ChIP was performed as described previously(Hiraike et al., 2017, 2020) with some modifications. Briefly, samples were treated by nuclear extraction buffer (10 mM Tris-HCl, pH 7.4, 10 mM NaCl, 3 mM MgCl2 and 0.1% IGEPAL CA-630) for 10 minutes and immediately cross-linked with 1% formaldehyde for 7.5 minutes at room temperature. Cross-linking was quenched using 125 mM glycine for 5 minutes. The chromatin was sheared by a probe sonicator (Branson) and was spun at 15,000 rpm for 5 minutes. Antibodies were added for overnight incubation at 4°C. Mixes of Protein A and Protein G Sepharose (GE) added to samples for 4 hours at 4°C. Subsequent procedures were performed as described previously. The antibodies used were NFI (Santa Cruz Biotechnology, sc-30198) and PPARγ (mix of Santa Cruz Biotechnology, sc-7273, and Perseus Proteomics, A3409A). ChIP-seq libraries were prepared using KAPA hyper prep kit (KAPA Biosystems) according to the manufacturer’s instructions. A list of primers used for ChIP-qPCR analysis is shown in Table S1D.

Hi-C

Hi-C experiments were performed following the previously published in-situ Hi-C protocol(Rao et al., 2014). Briefly, five million cells were cross-linked with 1% formaldehyde following quenching with 0.2 M of glycine. Cells were lysed with Hi-C lysis buffer (10 mM Tris-HCl pH8.0, 10 mM NaCl, 0.2% Igepal CA-630) and the chromatin was digested by MboI (NEB, R0147) restriction enzyme.

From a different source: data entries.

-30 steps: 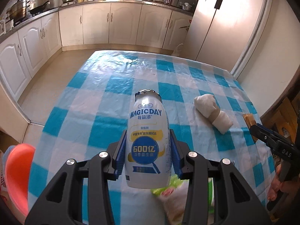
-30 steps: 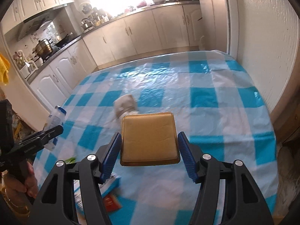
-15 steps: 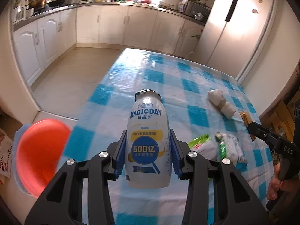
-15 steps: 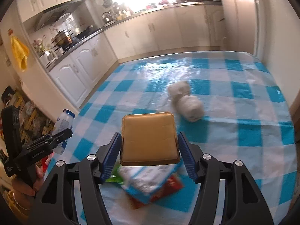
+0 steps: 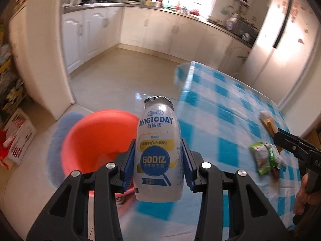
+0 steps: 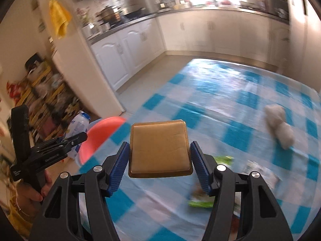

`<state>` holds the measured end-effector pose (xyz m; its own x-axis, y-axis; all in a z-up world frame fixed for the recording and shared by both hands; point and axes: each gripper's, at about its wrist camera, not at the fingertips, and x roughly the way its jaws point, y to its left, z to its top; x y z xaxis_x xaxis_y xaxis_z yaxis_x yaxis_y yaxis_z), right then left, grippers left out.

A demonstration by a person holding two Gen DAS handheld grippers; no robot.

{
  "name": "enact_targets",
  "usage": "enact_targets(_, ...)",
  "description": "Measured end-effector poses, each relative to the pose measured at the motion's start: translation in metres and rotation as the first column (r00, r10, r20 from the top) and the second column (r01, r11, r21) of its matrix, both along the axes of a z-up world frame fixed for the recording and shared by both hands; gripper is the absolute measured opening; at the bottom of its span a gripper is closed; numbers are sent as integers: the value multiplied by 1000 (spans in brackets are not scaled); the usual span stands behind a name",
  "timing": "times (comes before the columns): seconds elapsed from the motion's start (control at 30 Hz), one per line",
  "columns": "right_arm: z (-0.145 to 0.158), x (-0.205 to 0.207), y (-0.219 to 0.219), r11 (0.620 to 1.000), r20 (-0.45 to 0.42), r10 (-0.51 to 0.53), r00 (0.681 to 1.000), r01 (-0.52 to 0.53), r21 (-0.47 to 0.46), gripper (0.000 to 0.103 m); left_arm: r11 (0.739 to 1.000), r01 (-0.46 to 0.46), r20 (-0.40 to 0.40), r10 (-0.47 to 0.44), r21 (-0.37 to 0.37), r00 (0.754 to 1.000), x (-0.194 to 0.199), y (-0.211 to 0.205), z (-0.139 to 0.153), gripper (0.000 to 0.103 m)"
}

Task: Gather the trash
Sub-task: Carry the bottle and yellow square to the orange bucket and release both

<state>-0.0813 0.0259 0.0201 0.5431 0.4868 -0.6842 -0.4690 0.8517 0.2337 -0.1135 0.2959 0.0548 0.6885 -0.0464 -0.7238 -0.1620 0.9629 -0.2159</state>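
Trash is held in both grippers. The bottle [image 5: 157,150] is clamped upright between the blue pads of the left gripper [image 5: 157,160], probably so it can be dropped neck-up into the red bin [image 5: 96,140] on the floor just beside the table [image 5: 230,104]. The brown tray [image 6: 159,148] is gripped flat by its side edges in the right gripper [image 6: 159,160], above the table edge. A green wrapper [image 5: 264,156] and a white wad [image 6: 280,124] lie on the cloth. The bin's far rim is hidden by the bottle; the background is blurred, and the tray's underside cannot be seen.
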Motion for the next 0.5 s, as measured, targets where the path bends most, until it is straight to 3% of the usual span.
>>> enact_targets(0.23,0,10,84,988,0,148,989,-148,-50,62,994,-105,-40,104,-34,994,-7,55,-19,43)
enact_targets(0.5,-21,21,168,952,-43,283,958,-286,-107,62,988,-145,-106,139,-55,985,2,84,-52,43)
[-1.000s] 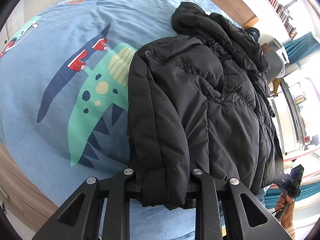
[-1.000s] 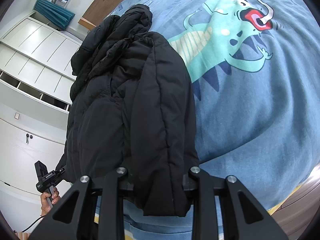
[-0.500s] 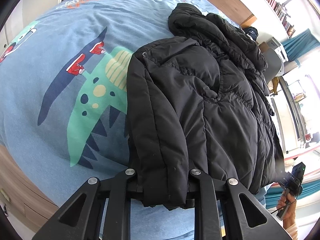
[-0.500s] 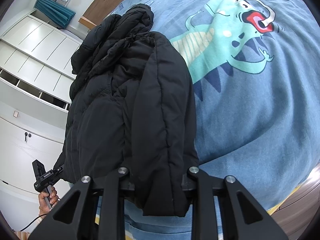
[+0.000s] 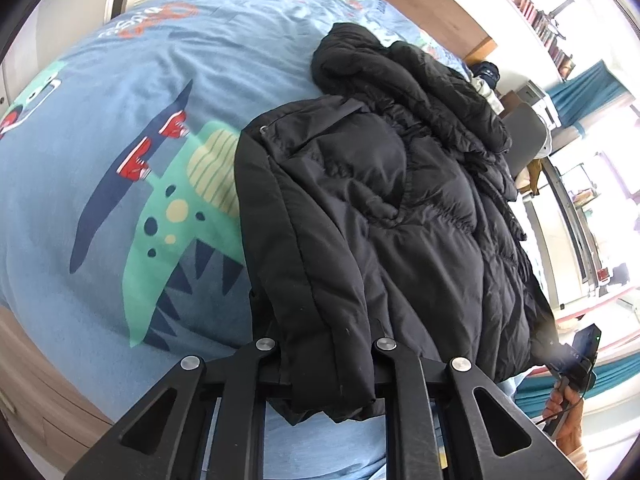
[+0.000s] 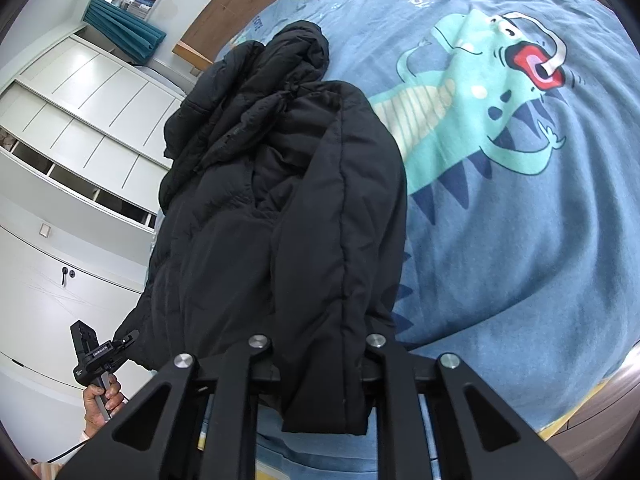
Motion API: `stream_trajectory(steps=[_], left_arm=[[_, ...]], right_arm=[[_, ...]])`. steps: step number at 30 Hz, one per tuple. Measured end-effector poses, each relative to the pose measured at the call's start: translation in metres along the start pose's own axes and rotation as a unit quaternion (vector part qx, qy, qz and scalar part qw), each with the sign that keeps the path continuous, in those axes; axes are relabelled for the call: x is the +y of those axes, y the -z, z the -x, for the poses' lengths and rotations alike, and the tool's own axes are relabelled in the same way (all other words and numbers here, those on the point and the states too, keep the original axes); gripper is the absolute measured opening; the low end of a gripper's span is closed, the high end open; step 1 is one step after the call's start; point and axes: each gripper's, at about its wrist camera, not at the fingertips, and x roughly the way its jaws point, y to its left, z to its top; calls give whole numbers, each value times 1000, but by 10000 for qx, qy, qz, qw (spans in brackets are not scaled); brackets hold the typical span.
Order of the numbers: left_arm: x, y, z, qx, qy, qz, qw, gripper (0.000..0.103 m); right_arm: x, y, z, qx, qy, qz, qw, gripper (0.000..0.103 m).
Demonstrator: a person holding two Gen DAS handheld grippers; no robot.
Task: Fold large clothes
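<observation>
both grippers, left gripper (image 5: 326, 364) and right gripper (image 6: 316, 360), have just been closing, jaws clamped on the black puffer jacket (image 5: 380, 208) lying on the dinosaur-print bed (image 5: 120, 200).

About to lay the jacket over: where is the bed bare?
Free: blue dinosaur-print duvet left of the black puffer jacket, and on its other side in the right wrist view. Crowded: the near edge, where both hand-held grippers pinch sleeves.

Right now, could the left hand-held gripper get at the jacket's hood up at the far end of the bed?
Probably not straight away. The left hand-held gripper is shut on a fold of the black jacket at its near edge, and the hood lies beyond the jacket's bulk. It would have to let go first.
</observation>
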Motion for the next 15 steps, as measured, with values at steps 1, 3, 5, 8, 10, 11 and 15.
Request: stream_trajectory(steps=[1,3,5,8,10,11,15], left_arm=[[-2,-1,2,-26,30,-9,10000,15],[-5,-3,4,-74,94,-23,9999,15],[-7,-5,7,-112,164,-13,9998,15],[-9,-8,11,-179,290,38,9994,15],[-9,-10,14,-220,370,80,9990,15],[-10,-11,15,-235,393,90,9989,14],[-9,-12,16,-257,427,83,9987,14]], right_arm=[[1,-1,0,-16,-27,-2,10000,14],[4,-3,2,-58,-91,-3,9999,14],[8,-6,2,-87,-127,20,9999,14],[11,-9,4,-150,-244,-3,9996,14],[12,-11,4,-185,-324,-48,9993,14],[13,-12,4,-199,-370,-73,9991,14],[16,-15,3,-210,-401,-78,9989,14]])
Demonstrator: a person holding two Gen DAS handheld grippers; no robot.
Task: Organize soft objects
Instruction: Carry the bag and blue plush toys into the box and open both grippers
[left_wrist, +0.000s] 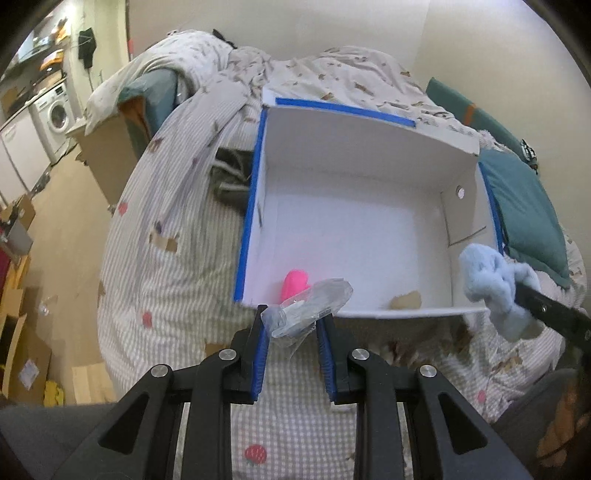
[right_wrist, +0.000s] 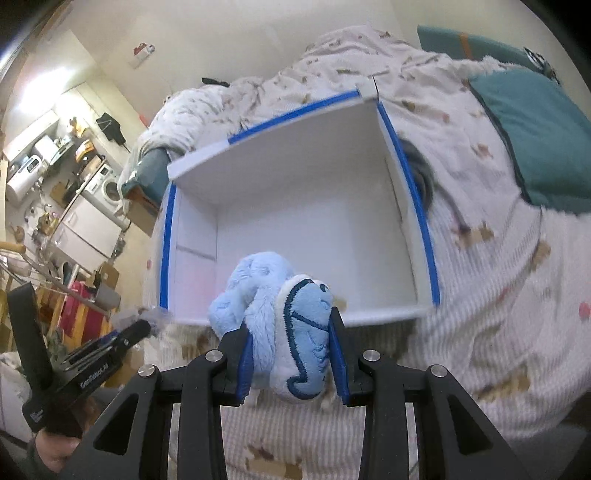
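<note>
- The step in hand looks like carrying two soft things to the white box (left_wrist: 354, 229), which lies open on the bed (left_wrist: 177, 258) and fills the centre of both views; its rim carries blue tape.
- The left hand-held gripper (left_wrist: 291, 325), at the lower centre of the left wrist view, has its jaws closed narrowly on a clear plastic packet (left_wrist: 306, 310) with something pale blue inside; the packet sticks up past the fingertips, over the box's near wall.
- The right hand-held gripper (right_wrist: 291, 350), at the lower centre of the right wrist view, is clamped on a light blue plush toy (right_wrist: 280, 325), whose stitched dark-blue part bulges between the blue pads; the jaws stand moderately apart around its bulk.
- In the left wrist view the same plush shows at the right edge, just at the box's near right corner.
- Already inside the box, against the near wall, lie a pink soft item (left_wrist: 293, 282) and a small beige item (left_wrist: 406, 299).
- Both grippers point steeply down toward the box from the near side, one on each flank; the left one shows at the lower left of the right wrist view, held in a hand (right_wrist: 51, 450).
- Next, I judge, each load must clear the near wall and hang over bare box floor before the jaws part; the light packet may cling to a pad.
</note>
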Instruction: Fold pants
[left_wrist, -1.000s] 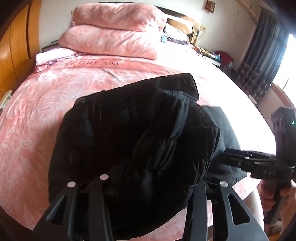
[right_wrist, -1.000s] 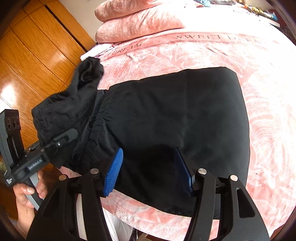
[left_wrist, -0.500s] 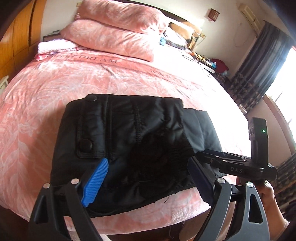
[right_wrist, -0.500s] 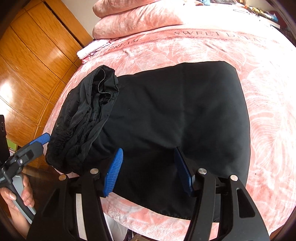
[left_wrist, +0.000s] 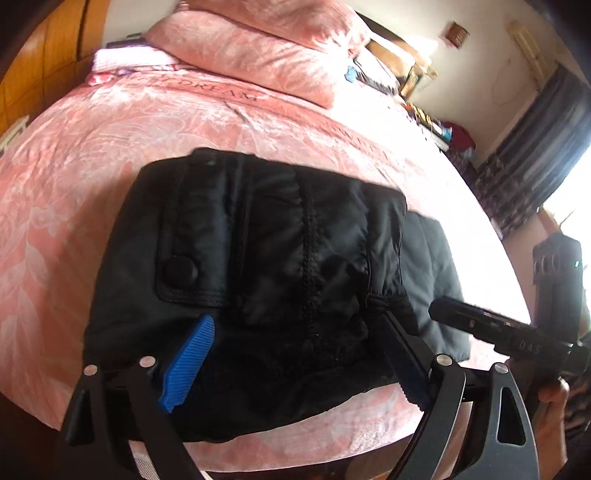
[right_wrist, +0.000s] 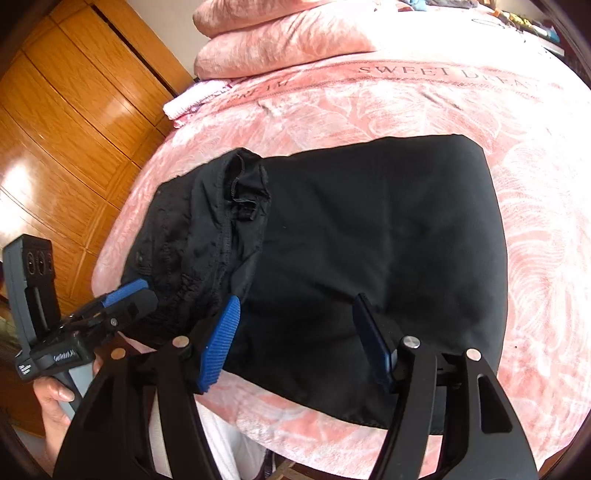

The both ends of the digested chromatin were filled in and marked with biotin-14-dATP (Life Technologies, 19524-016) by DNA Polymerase I, Large (Klenow) Fragment (NEB, M0210), and ligated by T4 DNA Ligase (NEB, M0202). The DNA was purified by ethanol precipitation and sheared to 300–500 bp using Covaris E220 following size selection by AMPure XP beads (Beckman Coulter, A63882). Then the DNA fragments were enriched by Dynabeads MyOne Streptavidin T1 beads (Life Technologies, 65602). After repair of sheared DNA ends, the Illumina indexed adapters were ligated to them. Hi-C libraries were amplified by 8–12 cycles of PCR before high-throughput sequencing.

High-throughput sequencing

High-throughput sequencing was performed by using the HiSeq 2500, HiSeqX or MiSeq sequencer (Illumina).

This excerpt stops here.